[WHAT YOU HAVE TO DO] Of the entries below, return only those lines from the line with "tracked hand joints" to the line with "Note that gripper", exactly, both included.

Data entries
☆ ☆ ☆ ☆ ☆ ☆ ☆

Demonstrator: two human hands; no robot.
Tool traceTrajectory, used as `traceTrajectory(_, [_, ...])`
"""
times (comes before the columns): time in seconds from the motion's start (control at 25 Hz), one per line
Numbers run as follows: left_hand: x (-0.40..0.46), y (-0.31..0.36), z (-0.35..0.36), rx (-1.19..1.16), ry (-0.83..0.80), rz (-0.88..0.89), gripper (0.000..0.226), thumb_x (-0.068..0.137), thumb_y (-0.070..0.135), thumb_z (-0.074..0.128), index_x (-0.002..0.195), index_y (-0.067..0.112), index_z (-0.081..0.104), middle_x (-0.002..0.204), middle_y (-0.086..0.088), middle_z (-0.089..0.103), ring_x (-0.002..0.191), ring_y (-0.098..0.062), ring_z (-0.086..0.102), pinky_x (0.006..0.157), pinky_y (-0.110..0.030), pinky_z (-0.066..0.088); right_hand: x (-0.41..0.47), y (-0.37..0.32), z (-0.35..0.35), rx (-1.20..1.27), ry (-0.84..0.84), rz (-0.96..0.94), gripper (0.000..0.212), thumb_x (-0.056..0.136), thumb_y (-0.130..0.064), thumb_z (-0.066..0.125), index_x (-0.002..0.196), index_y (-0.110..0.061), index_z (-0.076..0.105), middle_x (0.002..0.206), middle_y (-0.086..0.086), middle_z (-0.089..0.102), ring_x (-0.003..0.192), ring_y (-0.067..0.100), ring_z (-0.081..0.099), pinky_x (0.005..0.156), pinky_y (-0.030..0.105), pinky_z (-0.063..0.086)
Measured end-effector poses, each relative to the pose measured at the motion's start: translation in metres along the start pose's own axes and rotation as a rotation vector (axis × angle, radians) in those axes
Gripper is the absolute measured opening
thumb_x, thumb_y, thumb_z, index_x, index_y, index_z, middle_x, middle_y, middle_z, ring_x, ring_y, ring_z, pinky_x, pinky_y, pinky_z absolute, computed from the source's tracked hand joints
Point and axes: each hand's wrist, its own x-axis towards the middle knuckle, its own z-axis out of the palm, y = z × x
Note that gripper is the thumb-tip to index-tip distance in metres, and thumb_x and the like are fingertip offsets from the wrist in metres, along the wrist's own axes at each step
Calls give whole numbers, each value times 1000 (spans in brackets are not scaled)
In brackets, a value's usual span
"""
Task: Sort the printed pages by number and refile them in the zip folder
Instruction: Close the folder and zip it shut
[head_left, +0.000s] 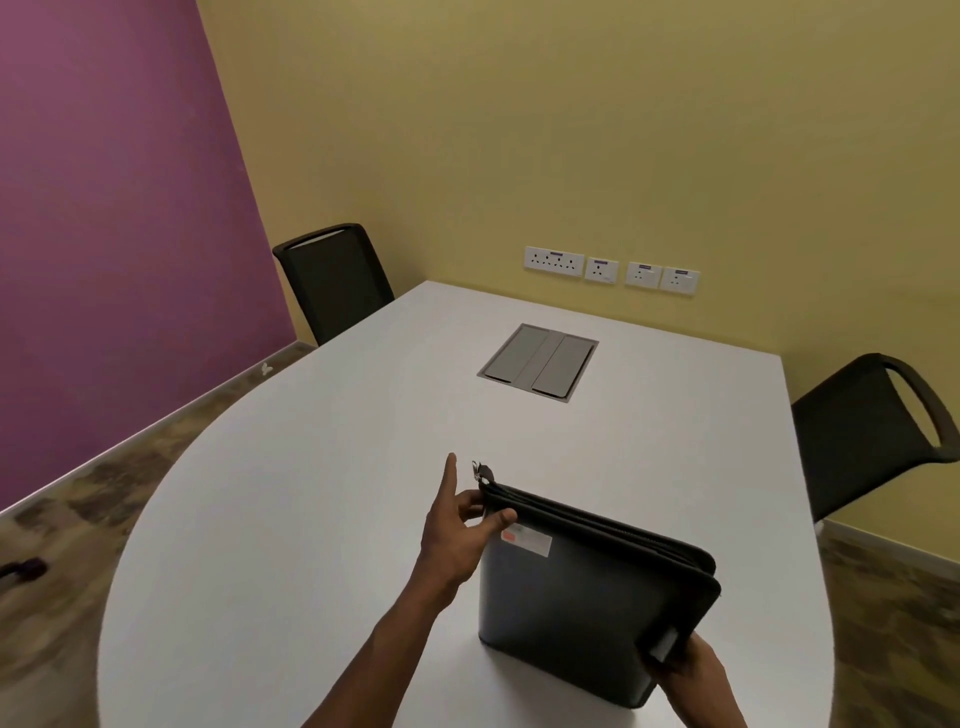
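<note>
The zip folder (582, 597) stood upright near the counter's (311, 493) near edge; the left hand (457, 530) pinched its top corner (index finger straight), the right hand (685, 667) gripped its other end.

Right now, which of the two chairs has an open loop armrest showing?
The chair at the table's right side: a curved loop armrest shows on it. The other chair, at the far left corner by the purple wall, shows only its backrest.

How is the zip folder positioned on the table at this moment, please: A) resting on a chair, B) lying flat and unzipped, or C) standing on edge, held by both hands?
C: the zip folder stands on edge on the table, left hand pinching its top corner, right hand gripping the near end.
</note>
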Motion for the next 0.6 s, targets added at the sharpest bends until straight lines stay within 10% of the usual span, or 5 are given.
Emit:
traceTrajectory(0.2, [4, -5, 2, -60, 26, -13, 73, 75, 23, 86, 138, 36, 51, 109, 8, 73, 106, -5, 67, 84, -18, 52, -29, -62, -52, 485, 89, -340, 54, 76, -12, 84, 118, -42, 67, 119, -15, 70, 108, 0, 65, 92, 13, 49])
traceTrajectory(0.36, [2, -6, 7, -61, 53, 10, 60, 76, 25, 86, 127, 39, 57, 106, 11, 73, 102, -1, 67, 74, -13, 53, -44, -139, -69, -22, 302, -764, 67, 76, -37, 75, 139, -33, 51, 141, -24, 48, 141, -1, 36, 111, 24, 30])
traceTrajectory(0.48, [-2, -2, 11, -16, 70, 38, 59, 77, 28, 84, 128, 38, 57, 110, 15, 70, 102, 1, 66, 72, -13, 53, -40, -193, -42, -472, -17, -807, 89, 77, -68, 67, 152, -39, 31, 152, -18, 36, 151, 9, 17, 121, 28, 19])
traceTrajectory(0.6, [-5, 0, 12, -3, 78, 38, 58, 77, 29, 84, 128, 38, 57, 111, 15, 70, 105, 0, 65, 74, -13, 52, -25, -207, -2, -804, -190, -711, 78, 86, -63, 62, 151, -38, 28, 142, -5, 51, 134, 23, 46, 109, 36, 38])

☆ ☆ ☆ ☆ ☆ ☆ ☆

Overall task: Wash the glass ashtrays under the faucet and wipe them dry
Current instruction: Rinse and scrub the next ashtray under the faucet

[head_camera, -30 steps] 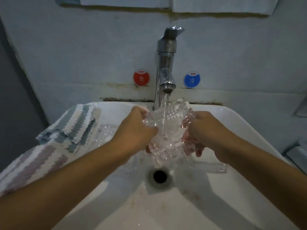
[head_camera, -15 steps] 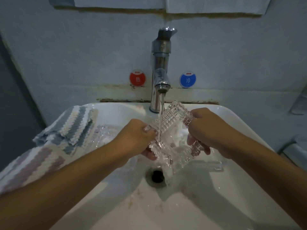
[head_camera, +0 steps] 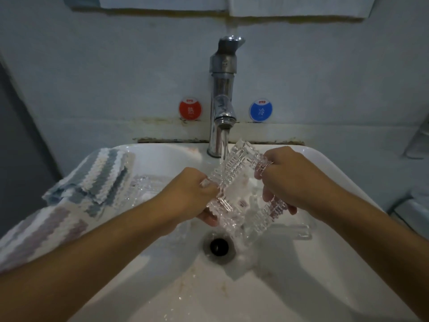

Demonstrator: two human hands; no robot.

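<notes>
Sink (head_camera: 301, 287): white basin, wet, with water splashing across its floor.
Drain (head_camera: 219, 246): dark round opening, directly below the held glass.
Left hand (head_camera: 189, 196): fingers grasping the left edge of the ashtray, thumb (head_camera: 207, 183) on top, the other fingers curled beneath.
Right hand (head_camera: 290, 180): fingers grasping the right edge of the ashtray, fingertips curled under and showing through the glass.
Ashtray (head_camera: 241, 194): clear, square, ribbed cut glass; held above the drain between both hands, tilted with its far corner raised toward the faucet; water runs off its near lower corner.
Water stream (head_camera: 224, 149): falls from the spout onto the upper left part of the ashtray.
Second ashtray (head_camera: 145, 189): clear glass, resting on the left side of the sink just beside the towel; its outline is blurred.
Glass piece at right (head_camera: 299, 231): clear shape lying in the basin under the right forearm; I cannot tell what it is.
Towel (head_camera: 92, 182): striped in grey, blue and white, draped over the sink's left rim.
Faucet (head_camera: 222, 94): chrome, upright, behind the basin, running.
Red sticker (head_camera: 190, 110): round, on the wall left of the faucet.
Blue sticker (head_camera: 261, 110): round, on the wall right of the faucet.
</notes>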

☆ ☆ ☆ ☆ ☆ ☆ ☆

[RESPONSE AREA]
thumb_x, thumb_y, thumb_z, index_x, index_y, index_z, middle_x, middle_y, middle_z, ring_x, ring_y, ring_z, pinky_x, pinky_y, pinky_z absolute, computed from the source's tracked hand joints
Point and axes: each hand's wrist, its own x-axis towards the middle knuckle, its own z-axis out of the palm, y = z × x
Note that gripper is the thumb-tip to index-tip distance in metres, and thumb_x and the like are fingertip offsets from the wrist in metres, along the wrist's own axes at each step

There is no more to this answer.